Ways to Optimize All Pages

Limit parsing of the tooltip

Limit the number of parsed terms on each page.
Head to Admin Dashboard → CM Tooltip Glossary → Settings → General Settings tab → Term Highlighting section.
  • Choose to only highlight the first term occurrence on each page
  • Exclude certain tags from parsing, such as h2 or div
  • Whitelist and blacklist terms on certain pages based on category

Learn more Terms - Controlling Where Tooltip Appears

Remove related articles

One of the things which the plugin does that can have a significant hit on performance is the related articles functionality. 

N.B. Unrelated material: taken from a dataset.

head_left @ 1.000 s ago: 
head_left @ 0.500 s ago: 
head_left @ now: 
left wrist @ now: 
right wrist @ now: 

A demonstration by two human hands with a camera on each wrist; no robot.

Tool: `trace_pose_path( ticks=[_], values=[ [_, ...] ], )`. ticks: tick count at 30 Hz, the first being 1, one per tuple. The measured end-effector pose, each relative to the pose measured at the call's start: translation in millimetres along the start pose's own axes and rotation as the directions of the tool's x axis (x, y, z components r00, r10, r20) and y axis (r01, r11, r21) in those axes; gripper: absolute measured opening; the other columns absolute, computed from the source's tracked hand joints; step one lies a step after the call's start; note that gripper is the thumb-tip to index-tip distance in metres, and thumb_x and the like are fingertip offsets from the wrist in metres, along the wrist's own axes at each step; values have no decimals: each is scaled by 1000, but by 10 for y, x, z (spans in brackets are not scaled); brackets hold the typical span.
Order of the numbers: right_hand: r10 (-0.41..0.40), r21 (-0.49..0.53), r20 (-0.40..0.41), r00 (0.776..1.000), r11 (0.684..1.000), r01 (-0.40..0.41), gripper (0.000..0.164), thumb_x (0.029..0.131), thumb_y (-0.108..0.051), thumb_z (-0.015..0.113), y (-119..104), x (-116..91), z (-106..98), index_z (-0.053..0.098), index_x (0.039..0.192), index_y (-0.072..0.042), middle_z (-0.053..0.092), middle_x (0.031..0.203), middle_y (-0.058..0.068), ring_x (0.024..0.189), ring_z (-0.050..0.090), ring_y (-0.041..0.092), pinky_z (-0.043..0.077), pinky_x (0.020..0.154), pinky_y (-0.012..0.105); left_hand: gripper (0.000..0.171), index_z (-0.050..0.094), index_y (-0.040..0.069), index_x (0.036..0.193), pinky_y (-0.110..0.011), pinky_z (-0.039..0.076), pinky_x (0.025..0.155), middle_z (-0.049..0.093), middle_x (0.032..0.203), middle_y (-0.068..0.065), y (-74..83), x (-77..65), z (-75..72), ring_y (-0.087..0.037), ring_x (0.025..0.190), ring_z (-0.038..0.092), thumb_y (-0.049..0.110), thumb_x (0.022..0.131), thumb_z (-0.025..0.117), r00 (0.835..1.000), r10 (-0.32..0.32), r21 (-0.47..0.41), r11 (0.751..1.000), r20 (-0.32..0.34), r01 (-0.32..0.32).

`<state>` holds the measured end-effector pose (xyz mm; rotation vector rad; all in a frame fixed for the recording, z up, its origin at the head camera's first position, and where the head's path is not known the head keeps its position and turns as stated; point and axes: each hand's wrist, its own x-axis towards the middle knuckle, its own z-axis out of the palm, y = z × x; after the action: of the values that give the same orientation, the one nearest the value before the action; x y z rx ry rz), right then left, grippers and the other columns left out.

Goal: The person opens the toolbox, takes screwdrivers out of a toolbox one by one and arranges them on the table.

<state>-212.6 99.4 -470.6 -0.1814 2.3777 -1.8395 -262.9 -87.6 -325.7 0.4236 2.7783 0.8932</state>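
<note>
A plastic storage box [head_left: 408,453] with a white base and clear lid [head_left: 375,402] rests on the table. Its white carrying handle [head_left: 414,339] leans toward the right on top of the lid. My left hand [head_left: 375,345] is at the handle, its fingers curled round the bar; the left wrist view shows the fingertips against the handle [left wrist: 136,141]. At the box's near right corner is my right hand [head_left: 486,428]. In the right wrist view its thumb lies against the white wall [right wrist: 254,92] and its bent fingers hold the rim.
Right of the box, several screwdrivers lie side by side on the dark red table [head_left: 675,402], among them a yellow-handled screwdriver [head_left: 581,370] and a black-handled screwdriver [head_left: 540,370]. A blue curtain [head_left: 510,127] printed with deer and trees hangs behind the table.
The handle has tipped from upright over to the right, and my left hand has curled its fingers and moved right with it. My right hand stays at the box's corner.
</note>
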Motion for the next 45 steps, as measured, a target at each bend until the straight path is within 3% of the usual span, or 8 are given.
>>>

If you're not using it, or can't afford the performance loss, you can follow the Related Articles - What are They and How to Add Them.

Other Solutions

Install a cache plugin

If your content doesn't change often (or not at all) it's unnecessary to parse the content in search for the tooltips over and over again. Using a caching plugin which will store the rendered HTML and serve it to the users can save the server a lot of load, as it won't need to make unnecessary calls to the database and process the PHP parsing. 

We recommend using the W3TC plugin and to request help from someone who is knowledgeable in configuring this plugin for the best performance.

Better server/CPU

Everybody knows that some computers are faster than the others, the same applies to the web servers. 

Usually, the cheapest shared hosting won't run on the best machines, so if you're planning to create a huge glossary, you may need to consider spending a bit more money on your own hosting (VPS or even a dedicated server) with a lot of RAM, fast disks and good processors.

Use External Cache services

There are several services which offer improved caching such as CloudFlare or built in server solution such as warm cache solution that speed up the page serving.

They replace your site in terms of serving the pages on your site and caching them every set amount of time. This will of course reduce the amount of time the plugin parser is used.